The divine, Maximus continues, “is subject to movement; and as that which is intensely longed for and loved, it moves [or draws] towards itself everything that is receptive of this force and love… In other words, [the divine] moves others and itself moves, since it thirsts to be thirsted for, longs to be longed for, and loves to be loved.”[4]
The dynamic quality of Divine Beauty and Divine Being is such that it can never be conceived as “immobile,” as an “unmoved mover.” Beauty actively reaches beyond itself to fill all of creation, and it draws to itself all those who seek it, to transform them into its own splendor. Thus St Gregory of Sinai can speak of the “angelic life” as one that “through the power of the Spirit [and] with the help of the Logos, made your flesh—your natural form of clay—a resplendent and fiery image of divine beauty.”[5]
Finally we may recall the words of St Gregory Palamas, who quotes St Basil the Great’s commentary on Psalm 44. Palamas declares that the Uncreated Light of Mount Tabor, witnessed by the disciples at Jesus’ Transfiguration, “is the beauty of God contemplated by the saints alone in the power of the divine Spirit.” This beauty, he continues, is Christ, who manifested to his disciples “what he really was.” “He is the True Light (John 1:9), the beauty of divine glory.” And that light, that glory, is “the beauty of the age to come.”[6]

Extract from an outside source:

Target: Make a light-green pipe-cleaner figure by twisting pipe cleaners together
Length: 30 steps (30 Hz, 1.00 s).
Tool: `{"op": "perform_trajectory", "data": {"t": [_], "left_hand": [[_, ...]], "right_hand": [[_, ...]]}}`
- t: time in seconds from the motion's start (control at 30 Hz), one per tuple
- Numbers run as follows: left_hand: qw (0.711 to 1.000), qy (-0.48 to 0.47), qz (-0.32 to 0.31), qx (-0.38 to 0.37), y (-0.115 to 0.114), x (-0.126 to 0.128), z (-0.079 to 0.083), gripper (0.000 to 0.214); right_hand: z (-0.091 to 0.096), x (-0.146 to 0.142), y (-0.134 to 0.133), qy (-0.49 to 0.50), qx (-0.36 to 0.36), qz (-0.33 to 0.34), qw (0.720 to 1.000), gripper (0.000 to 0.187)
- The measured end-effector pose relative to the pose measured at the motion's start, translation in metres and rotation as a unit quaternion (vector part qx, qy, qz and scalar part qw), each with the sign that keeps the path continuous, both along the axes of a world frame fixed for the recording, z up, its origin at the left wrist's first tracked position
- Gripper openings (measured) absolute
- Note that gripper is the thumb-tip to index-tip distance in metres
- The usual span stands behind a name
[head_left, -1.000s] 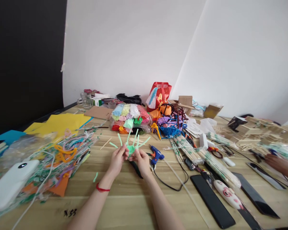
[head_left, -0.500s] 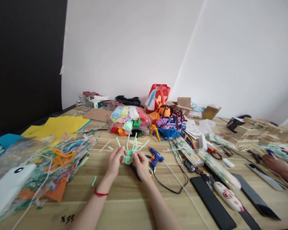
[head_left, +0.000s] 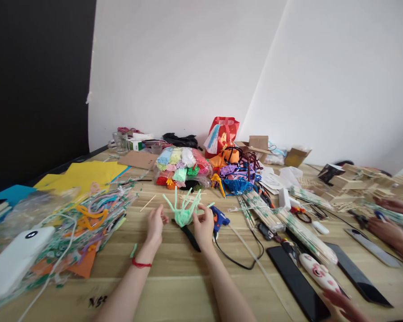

Like Palamas’ adversaries Barlaam, Gregoras and Akindynos, most of us are unable to behold that light or to fathom its divine origin. The beauty of that Light, however, remains dynamic, moving ceaselessly to embrace and transfigure into its own glory the created world and ourselves. That beauty, that transfiguring luminosity, is Christ himself, who “reflects the glory of God and bears the very stamp of his nature” (Heb 1:3). He is Beauty personified, the “Light of the world,” which Palamas can describe in lyrical terms that possess their own beauty. This is the “divine and inexpressible light, God’s divinity and kingdom, the beauty and resplendence of the divine naure, the vision and delight of the saints in the age without end, the natural ray and glory of the Divinity.”[7]
[1] Hippolytus, “On the Blessings of Isaac and Jacob,” #21 in Ancient Christian Commentary on the Scriptures, vol. II (Gen 12-50), InterVarsity Press, 2002, p. 337.
[2]“Fifth Century of Various Texts” #86, in The Philokalia II (ed. Palmer, Sherrard, Ware; London: Faber and Faber, 1981), p. 281.
[3] “First Century on Theology” #85, ibid., p. 133.
[4] “Fifth Century on Various Texts” #84; ibid., p. 280-81.
[5] “On Commandments and Doctrines,” Philokalia IV (1995), p. 221.
[6] “Natural and Theological Science” and “Declaration of the Holy Mountain,” Philokalia IV, p. 415-422.
[7] “Natural and Theological Science” #147, ibid., p. 415.